*Assigned task*:
Copy every entry precisely.

*Data for analysis*:
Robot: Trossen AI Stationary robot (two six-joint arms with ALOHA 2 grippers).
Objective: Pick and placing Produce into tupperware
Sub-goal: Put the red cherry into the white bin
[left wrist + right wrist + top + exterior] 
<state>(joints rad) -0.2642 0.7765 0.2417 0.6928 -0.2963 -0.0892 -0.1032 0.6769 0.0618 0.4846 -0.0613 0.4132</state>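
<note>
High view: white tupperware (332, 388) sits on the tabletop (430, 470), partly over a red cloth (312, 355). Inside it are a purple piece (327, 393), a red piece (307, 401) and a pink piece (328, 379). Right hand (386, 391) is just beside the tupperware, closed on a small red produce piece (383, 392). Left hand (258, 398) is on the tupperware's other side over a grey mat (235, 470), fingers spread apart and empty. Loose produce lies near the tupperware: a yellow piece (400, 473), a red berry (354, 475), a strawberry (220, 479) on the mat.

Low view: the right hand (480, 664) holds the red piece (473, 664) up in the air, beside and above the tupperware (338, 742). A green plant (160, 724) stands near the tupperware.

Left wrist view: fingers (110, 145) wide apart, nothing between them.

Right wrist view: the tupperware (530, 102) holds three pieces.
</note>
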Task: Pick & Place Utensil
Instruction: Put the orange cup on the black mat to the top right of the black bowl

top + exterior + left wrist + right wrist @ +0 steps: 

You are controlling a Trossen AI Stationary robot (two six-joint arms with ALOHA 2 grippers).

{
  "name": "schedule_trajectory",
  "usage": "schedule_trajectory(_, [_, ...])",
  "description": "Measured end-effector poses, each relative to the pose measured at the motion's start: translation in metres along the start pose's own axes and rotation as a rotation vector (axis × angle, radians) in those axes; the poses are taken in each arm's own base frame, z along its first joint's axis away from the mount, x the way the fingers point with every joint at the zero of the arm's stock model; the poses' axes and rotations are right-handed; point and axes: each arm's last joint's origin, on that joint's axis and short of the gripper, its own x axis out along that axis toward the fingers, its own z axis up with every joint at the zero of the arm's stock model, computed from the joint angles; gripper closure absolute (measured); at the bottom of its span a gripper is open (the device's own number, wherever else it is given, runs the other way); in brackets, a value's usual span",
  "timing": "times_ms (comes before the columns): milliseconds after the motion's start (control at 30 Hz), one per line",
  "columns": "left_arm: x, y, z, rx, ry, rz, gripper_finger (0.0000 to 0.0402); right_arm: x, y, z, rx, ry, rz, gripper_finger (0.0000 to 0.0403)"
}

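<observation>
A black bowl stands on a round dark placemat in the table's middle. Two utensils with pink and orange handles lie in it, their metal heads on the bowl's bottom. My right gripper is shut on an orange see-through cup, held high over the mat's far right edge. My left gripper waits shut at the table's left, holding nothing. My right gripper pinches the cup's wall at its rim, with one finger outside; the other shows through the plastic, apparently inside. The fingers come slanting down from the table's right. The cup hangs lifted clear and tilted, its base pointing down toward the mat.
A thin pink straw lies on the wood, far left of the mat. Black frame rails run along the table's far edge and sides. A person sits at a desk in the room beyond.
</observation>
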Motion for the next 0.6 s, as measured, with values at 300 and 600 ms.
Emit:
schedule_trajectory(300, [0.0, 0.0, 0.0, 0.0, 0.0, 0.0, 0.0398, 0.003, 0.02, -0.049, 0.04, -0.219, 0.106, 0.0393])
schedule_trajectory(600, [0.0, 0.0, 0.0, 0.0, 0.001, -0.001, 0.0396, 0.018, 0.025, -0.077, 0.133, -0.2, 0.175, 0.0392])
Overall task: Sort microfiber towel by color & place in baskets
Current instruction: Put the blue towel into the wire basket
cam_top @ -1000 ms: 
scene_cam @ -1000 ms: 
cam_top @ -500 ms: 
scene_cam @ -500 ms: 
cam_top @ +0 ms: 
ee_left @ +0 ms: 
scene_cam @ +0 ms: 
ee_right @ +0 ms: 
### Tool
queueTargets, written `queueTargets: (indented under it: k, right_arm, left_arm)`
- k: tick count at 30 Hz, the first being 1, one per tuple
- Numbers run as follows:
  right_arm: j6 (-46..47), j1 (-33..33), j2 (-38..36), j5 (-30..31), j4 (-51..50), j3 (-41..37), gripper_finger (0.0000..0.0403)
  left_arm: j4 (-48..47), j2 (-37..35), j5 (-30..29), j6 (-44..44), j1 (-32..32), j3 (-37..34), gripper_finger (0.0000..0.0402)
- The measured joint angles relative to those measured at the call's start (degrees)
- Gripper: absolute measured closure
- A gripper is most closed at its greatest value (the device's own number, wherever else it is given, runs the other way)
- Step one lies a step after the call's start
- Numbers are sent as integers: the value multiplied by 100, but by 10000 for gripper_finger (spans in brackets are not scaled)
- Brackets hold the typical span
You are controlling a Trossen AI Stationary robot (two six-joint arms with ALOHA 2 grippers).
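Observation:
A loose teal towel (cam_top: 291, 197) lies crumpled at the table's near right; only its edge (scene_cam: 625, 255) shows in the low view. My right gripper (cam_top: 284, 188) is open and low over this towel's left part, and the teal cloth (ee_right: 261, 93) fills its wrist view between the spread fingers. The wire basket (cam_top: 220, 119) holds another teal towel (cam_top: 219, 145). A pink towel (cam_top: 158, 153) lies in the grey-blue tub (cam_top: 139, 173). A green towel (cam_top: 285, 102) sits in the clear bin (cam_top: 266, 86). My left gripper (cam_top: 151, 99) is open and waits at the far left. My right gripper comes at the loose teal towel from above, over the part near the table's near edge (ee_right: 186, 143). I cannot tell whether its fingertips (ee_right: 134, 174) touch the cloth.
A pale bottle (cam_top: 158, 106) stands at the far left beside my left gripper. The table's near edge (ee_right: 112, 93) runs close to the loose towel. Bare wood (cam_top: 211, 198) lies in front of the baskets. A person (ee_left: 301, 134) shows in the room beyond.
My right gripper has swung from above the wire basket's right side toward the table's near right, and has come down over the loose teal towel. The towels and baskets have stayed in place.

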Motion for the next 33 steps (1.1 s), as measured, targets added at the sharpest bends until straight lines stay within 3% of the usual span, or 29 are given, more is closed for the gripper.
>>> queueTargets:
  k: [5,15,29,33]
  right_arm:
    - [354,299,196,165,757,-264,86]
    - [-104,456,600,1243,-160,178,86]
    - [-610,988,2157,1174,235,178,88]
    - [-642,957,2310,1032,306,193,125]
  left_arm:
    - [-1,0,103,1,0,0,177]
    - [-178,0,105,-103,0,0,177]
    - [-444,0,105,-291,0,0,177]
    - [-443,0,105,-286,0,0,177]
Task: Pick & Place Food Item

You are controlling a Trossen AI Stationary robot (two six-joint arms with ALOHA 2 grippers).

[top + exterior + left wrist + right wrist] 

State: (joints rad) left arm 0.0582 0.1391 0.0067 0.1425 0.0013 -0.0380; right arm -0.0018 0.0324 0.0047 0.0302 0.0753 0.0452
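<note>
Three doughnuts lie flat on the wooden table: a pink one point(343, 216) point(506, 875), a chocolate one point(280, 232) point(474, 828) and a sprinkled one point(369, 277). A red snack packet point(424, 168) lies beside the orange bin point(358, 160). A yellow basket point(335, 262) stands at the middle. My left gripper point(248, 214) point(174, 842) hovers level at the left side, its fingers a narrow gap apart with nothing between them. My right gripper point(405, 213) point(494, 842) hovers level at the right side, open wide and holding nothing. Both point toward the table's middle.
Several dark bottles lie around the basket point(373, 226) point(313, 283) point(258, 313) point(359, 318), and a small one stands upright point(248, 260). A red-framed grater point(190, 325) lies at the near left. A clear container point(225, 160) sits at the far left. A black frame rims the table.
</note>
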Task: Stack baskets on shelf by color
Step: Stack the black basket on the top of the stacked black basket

*Solution to this problem*:
Robot: Trossen AI Stationary robot (two six-joint arms with ALOHA 2 grippers).
Objective: Pick and placing Produce into tupperware
Sub-goal: Put the red cherry into the white bin
[left wrist + right wrist + top + exterior] 
<state>(joints rad) -0.2642 0.7765 0.2417 0.6928 -0.2963 -0.0892 -0.1032 0.6769 0.0618 0.4846 -0.0613 0.4132</state>
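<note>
High view: white tupperware (332, 388) sits on the tabletop (430, 470), partly over a red cloth (312, 355). Inside it are a purple piece (327, 393), a red piece (307, 401) and a pink piece (328, 379). Right hand (386, 391) is just beside the tupperware, closed on a small red produce piece (383, 392). Left hand (258, 398) is on the tupperware's other side over a grey mat (235, 470), fingers spread apart and empty. Loose produce lies near the tupperware: a yellow piece (400, 473), a red berry (354, 475), a strawberry (220, 479) on the mat.

Low view: the right hand (480, 664) holds the red piece (473, 664) up in the air, beside and above the tupperware (338, 742). A green plant (160, 724) stands near the tupperware.

Left wrist view: fingers (110, 145) wide apart, nothing between them.

Right wrist view: the tupperware (530, 102) holds three pieces.
</note>
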Task: Pick & Place Utensil
Instruction: Put the orange cup on the black mat to the top right of the black bowl

top + exterior + left wrist + right wrist @ +0 steps: 

You are controlling a Trossen AI Stationary robot (two six-joint arms with ALOHA 2 grippers).

{
  "name": "schedule_trajectory",
  "usage": "schedule_trajectory(_, [_, ...])",
  "description": "Measured end-effector poses, each relative to the pose measured at the motion's start: translation in metres along the start pose's own axes and rotation as a rotation vector (axis × angle, radians) in those axes; the poses are taken in each arm's own base frame, z along its first joint's axis away from the mount, x the way the fingers point with every joint at the zero of the arm's stock model; the poses' axes and rotations are right-handed; point and axes: each arm's last joint's origin, on that joint's axis and short of the gripper, its own x axis out along that axis toward the fingers, its own z axis up with every joint at the zero of the arm's stock model, computed from the joint angles; gripper closure absolute (measured); at the bottom of its span a gripper is open (the device's own number, wherever else it is given, runs the other way); in brackets, a value's usual span",
  "timing": "times_ms (comes before the columns): milliseconds after the motion's start (control at 30 Hz), one per line",
  "columns": "left_arm: x, y, z, rx, ry, rz, gripper_finger (0.0000 to 0.0402); right_arm: x, y, z, rx, ry, rz, gripper_finger (0.0000 to 0.0403)"
}

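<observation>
A black bowl stands on a round dark placemat in the table's middle. Two utensils with pink and orange handles lie in it, their metal heads on the bowl's bottom. My right gripper is shut on an orange see-through cup, held high over the mat's far right edge. My left gripper waits shut at the table's left, holding nothing. My right gripper pinches the cup's wall at its rim, with one finger outside; the other shows through the plastic, apparently inside. The fingers come slanting down from the table's right. The cup hangs lifted clear and tilted, its base pointing down toward the mat.
A thin pink straw lies on the wood, far left of the mat. Black frame rails run along the table's far edge and sides. A person sits at a desk in the room beyond.
</observation>
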Motion for the next 0.6 s, as measured, with values at 300 and 600 ms.
Emit:
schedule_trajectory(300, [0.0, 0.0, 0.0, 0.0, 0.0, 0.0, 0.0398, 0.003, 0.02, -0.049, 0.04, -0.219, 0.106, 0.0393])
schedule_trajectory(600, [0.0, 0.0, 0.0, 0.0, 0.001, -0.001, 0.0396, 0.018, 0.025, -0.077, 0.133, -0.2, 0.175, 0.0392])
Overall task: Sort microfiber towel by color & place in baskets
Current instruction: Put the blue towel into the wire basket
cam_top @ -1000 ms: 
scene_cam @ -1000 ms: 
cam_top @ -500 ms: 
scene_cam @ -500 ms: 
cam_top @ +0 ms: 
ee_left @ +0 ms: 
scene_cam @ +0 ms: 
ee_right @ +0 ms: 
### Tool
queueTargets, written `queueTargets: (indented under it: k, right_arm, left_arm)`
- k: tick count at 30 Hz, the first being 1, one per tuple
- Numbers run as follows:
  right_arm: j6 (-46..47), j1 (-33..33), j2 (-38..36), j5 (-30..31), j4 (-51..50), j3 (-41..37), gripper_finger (0.0000..0.0403)
  left_arm: j4 (-48..47), j2 (-37..35), j5 (-30..29), j6 (-44..44), j1 (-32..32), j3 (-37..34), gripper_finger (0.0000..0.0402)
- The measured joint angles relative to those measured at the call's start (degrees)
- Gripper: absolute measured closure
- A gripper is most closed at its greatest value (the device's own number, wherever else it is given, runs the other way)
- Step one lies a step after the call's start
- Numbers are sent as integers: the value multiplied by 100, but by 10000 for gripper_finger (spans in brackets are not scaled)
- Brackets hold the typical span
You are controlling a Trossen AI Stationary robot (two six-joint arms with ALOHA 2 grippers).
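Observation:
A loose teal towel (cam_top: 291, 197) lies crumpled at the table's near right; only its edge (scene_cam: 625, 255) shows in the low view. My right gripper (cam_top: 284, 188) is open and low over this towel's left part, and the teal cloth (ee_right: 261, 93) fills its wrist view between the spread fingers. The wire basket (cam_top: 220, 119) holds another teal towel (cam_top: 219, 145). A pink towel (cam_top: 158, 153) lies in the grey-blue tub (cam_top: 139, 173). A green towel (cam_top: 285, 102) sits in the clear bin (cam_top: 266, 86). My left gripper (cam_top: 151, 99) is open and waits at the far left. My right gripper comes at the loose teal towel from above, over the part near the table's near edge (ee_right: 186, 143). I cannot tell whether its fingertips (ee_right: 134, 174) touch the cloth.
A pale bottle (cam_top: 158, 106) stands at the far left beside my left gripper. The table's near edge (ee_right: 112, 93) runs close to the loose towel. Bare wood (cam_top: 211, 198) lies in front of the baskets. A person (ee_left: 301, 134) shows in the room beyond.
My right gripper has swung from above the wire basket's right side toward the table's near right, and has come down over the loose teal towel. The towels and baskets have stayed in place.
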
Motion for the next 33 steps (1.1 s), as measured, targets added at the sharpest bends until straight lines stay within 3% of the usual span, or 29 are given, more is closed for the gripper.
>>> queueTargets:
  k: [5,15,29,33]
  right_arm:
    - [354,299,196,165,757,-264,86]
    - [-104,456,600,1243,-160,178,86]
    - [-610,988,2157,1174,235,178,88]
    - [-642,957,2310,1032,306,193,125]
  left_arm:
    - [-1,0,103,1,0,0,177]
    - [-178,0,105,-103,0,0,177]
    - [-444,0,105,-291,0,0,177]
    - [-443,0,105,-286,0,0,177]
Task: Pick & Place Food Item

You are controlling a Trossen AI Stationary robot (two six-joint arms with ALOHA 2 grippers).

[top + exterior + left wrist + right wrist] 

State: (joints rad) left arm 0.0582 0.1391 0.0067 0.1425 0.0013 -0.0380; right arm -0.0018 0.0324 0.0047 0.0302 0.0753 0.0452
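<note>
Three doughnuts lie flat on the wooden table: a pink one point(343, 216) point(506, 875), a chocolate one point(280, 232) point(474, 828) and a sprinkled one point(369, 277). A red snack packet point(424, 168) lies beside the orange bin point(358, 160). A yellow basket point(335, 262) stands at the middle. My left gripper point(248, 214) point(174, 842) hovers level at the left side, its fingers a narrow gap apart with nothing between them. My right gripper point(405, 213) point(494, 842) hovers level at the right side, open wide and holding nothing. Both point toward the table's middle.
Several dark bottles lie around the basket point(373, 226) point(313, 283) point(258, 313) point(359, 318), and a small one stands upright point(248, 260). A red-framed grater point(190, 325) lies at the near left. A clear container point(225, 160) sits at the far left. A black frame rims the table.
</note>
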Task: Stack baskets on shelf by color
Step: Stack the black basket on the top of the stacked black basket

That concludes the exercise.